Every so often an American Hummer would drive by in the narrow street outside and he’d hear shoot-outs between regular soldiers and SAS snipers, or the dull blast of a paint grenade. Judging by the amount of fighting, the Special Forces teams were also arming insurgent sympathisers.
However hard James tried there was no way he could doze on bare concrete, and grains of sand down his back and inside his boxers were driving him bananas. He’d filled his canteen from the tap, but he was hungry and he rummaged inside his pack for something to eat. There was no food, but he did find a little hotel gift bag with the pack of cards and the
Ultimate Blackjack Manual
he’d bought the day before.
There were bulbs ablaze in some apartment blocks two streets away. James shuffled up near to the windows where the pages caught the stray light. He blew away the sand on the floor between his legs, spread his cards out and started to read.

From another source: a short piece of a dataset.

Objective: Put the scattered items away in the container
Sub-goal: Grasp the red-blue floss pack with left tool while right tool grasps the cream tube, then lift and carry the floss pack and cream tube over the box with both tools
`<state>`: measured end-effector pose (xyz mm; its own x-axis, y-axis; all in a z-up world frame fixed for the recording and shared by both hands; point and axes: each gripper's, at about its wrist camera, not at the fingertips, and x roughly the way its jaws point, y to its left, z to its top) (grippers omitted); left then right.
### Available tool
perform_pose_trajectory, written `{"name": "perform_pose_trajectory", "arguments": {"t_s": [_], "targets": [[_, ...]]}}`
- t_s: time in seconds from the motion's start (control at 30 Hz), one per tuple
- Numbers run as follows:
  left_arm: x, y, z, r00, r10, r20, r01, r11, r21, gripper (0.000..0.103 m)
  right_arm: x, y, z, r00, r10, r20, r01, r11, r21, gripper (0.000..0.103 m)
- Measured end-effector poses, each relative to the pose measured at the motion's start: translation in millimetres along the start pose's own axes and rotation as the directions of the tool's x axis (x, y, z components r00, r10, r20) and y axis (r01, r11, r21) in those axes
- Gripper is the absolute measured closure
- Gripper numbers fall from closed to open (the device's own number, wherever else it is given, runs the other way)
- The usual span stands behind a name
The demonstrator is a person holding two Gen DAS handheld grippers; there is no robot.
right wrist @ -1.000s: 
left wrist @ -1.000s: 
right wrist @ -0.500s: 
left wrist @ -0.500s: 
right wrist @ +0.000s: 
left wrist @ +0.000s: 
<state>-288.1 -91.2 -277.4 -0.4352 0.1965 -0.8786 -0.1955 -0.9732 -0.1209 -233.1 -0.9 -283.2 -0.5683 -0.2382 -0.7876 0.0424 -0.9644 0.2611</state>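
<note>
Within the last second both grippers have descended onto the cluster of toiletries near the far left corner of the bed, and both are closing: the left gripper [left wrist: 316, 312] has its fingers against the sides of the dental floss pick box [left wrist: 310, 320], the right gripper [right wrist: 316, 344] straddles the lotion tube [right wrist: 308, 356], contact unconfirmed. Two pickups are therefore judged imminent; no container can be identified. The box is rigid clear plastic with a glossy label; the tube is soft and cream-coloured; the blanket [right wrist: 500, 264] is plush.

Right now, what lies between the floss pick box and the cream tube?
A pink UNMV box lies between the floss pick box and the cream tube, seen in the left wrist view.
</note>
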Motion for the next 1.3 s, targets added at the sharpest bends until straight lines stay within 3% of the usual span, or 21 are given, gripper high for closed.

After a couple of chapters devoted to basic blackjack strategy and some short biographies of ‘Blackjack Hall of Fame’ members who’d
made fortunes and were now banned from every casino in the world,
James passed on to chapters detailing the mathematics and strategies used by the most successful card counters.
Most people would have given up on seeing the first simple equation, but James’ inner maths geek liked the idea that you could actually use mental arithmetic and a few relatively simple strategies to beat a casino and win millions of dollars.
As James read more he realised that card counting didn’t even require you to be brilliant at maths. What it required was the ability to keep count of five things at once: the dealer’s current hand, your current hand, the running count of high and low cards, the total number of cards left in the card shoe and finally – if you wanted an extra edge – a separate count of the number of aces left in the deck.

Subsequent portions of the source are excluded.